The Listening Post

The politics of conflict(ing) narratives

A look at how media has presented Gaza as a short-term conflict and why in India freedom of speech is being challenged.

The Israeli assault on Gaza looked like a case of a story repeating itself. There are plenty of recurring story lines –  each side accusing the other of ‘starting it’, the fact that there is an election coming up in Israel, and the hugely disproportionate number of casualties on the Palestinian side. But there are some big differences between this outbreak and what the Israelis called ‘Operation Cast Lead’.

Back in 2008-2009, Israel locked most of the global media out of its 23-day attack on Gaza. This time round, journalists have flooded into the Strip, giving the world a much better view of the bombardment, and some of the buildings they work out of have been targeted. And this is the first war on Gaza fought after the Arab Spring. So there are some new governments in the neighbourhood and lots of new media outlets in those countries reporting this story.

In this week’s News Divide, we report on the coverage of Gaza 2012.

In News Bytes this week: In Pakistan, six witnesses agreed to testify in the case of dead journalist Wali Babar Khan, all of them are now dead too; in Greece, the journalist who published a list of 2000 names of Greeks who were allegedly evading taxes during the country’s financial crisis thought he had won his legal case – but the prosecutor has ordered a retrial and he is going back to court; in Britain, two key former members of Rupert Murdoch’s newspaper empire are facing new criminal charges, this time relating to the alleged bribery of police and public officials.

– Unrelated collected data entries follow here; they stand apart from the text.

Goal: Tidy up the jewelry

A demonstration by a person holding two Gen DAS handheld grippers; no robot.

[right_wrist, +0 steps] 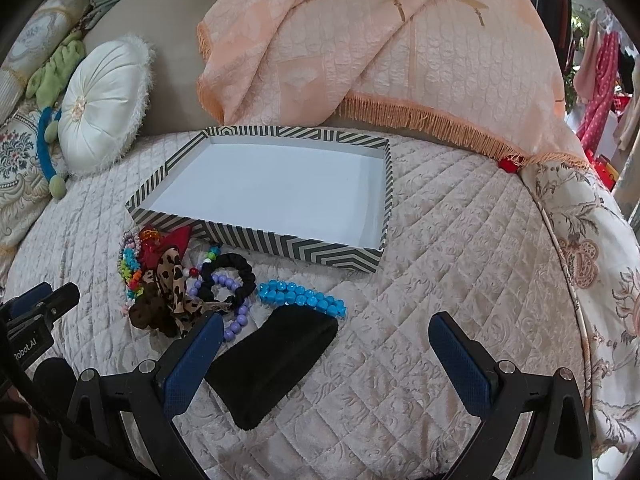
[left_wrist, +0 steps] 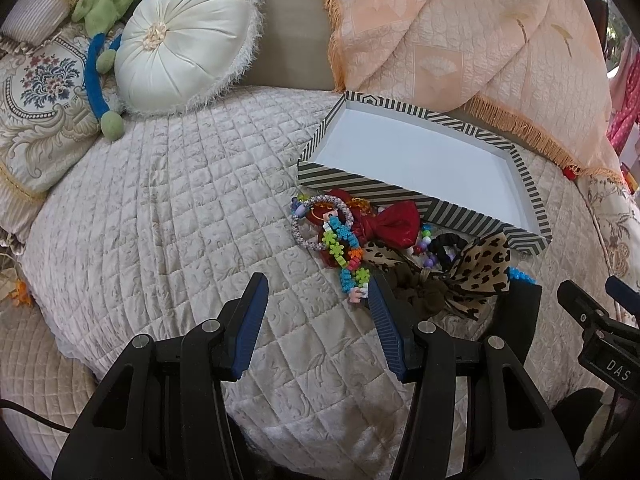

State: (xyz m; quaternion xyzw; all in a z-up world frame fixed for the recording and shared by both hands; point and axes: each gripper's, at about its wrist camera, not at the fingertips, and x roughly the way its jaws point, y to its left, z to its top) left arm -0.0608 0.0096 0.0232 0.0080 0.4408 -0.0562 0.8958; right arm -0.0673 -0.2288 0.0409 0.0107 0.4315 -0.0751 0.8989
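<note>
Quilted bedspread (right_wrist: 440, 280) fills both views; only the right view shows the black pouch (right_wrist: 272, 364) whole between its released claw (right_wrist: 326, 344), left claw (left_wrist: 316, 292) likewise released.

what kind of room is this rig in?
Most likely a bedroom: the work surface is a quilted bedspread with a round white cushion and a peach fringed throw at its head. Clothes hanging at the far right suggest a wardrobe rail. The striped box sits on the bed.

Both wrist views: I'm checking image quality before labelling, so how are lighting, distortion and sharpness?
Left wrist view: soft even light, no glare, fisheye bends the striped box, dark vignette in the corners. Right wrist view: same diffuse light, the blue bead bracelet is sharp, the quilt bulges, the edges are compressed.
</note>
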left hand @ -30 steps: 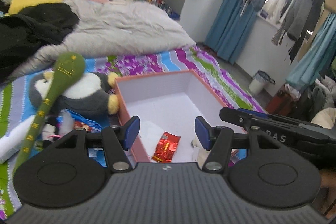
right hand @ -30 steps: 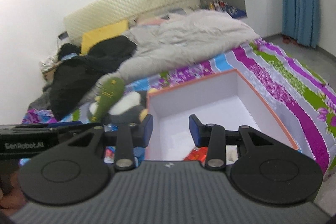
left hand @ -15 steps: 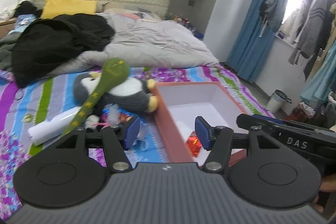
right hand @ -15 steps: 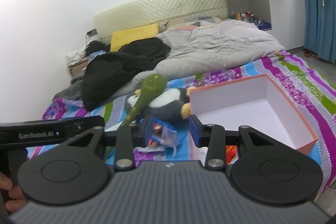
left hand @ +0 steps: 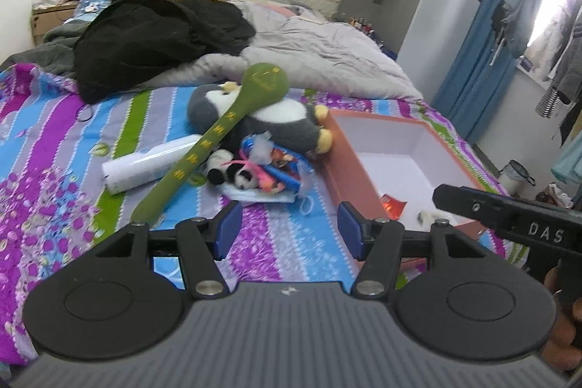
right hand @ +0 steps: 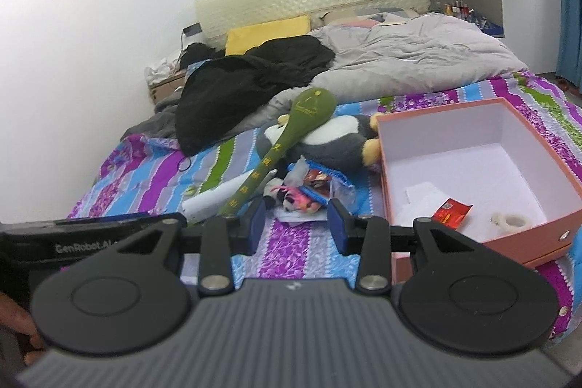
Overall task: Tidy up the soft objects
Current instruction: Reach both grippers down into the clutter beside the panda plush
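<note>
Both sets of fingers stand apart with nothing between them: left gripper (left hand: 287,230) wider, right gripper (right hand: 296,230) narrower. Soft toys lie on the bed (left hand: 54,140) just ahead of the fingers: penguin plush (left hand: 280,126), green plush spoon (left hand: 232,122) leaning across it, small panda (left hand: 232,173) nearest.

We judge this an approach. Best we take the spoon first, mid-handle, since it overlies the rest.

Orange box (right hand: 534,235), right of the fingers, holds a red packet (right hand: 451,212), white paper and a pale ring; mostly bare.
</note>
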Available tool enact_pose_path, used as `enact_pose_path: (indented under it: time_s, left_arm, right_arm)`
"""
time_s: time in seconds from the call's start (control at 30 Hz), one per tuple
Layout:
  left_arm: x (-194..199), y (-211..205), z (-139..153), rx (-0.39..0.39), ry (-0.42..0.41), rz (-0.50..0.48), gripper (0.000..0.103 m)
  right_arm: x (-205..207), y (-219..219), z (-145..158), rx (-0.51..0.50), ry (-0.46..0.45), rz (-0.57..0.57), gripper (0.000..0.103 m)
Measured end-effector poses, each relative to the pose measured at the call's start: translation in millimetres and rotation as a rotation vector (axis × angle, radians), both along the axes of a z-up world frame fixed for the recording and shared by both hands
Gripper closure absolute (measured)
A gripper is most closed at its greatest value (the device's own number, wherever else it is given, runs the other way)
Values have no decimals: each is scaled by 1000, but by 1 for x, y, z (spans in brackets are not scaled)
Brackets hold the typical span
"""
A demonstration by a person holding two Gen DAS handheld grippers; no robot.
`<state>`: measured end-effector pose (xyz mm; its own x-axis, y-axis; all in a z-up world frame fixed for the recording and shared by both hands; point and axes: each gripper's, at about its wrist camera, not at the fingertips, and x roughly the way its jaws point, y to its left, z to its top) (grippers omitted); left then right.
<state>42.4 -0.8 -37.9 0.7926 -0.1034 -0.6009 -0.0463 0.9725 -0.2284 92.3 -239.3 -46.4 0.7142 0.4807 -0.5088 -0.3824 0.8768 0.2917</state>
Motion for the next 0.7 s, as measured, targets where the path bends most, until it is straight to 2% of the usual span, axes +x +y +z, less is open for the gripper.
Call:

It has been a tumultuous couple of years in Indian politics – a challenging time for freedom of speech there. There was a test case earlier this month when two young women in Mumbai were arrested for Facebook posts they put up following the death of a prominent politician. For a country that proudly calls itself the world’s largest democracy, Indian institutions are proving to be pretty touchy over what gets said online.

It is a media market of 1.2 billion people and the news industry there keeps growing. But quantity and quality do not always go hand in hand. The journalism, certainly the televised version, has a uniform look to it, regardless of what news channel you are tuning into. One person whose voice does stand out is Tarun Tejpal, the founder and editor of India’s leading independent news and current affairs magazine, Tehelka.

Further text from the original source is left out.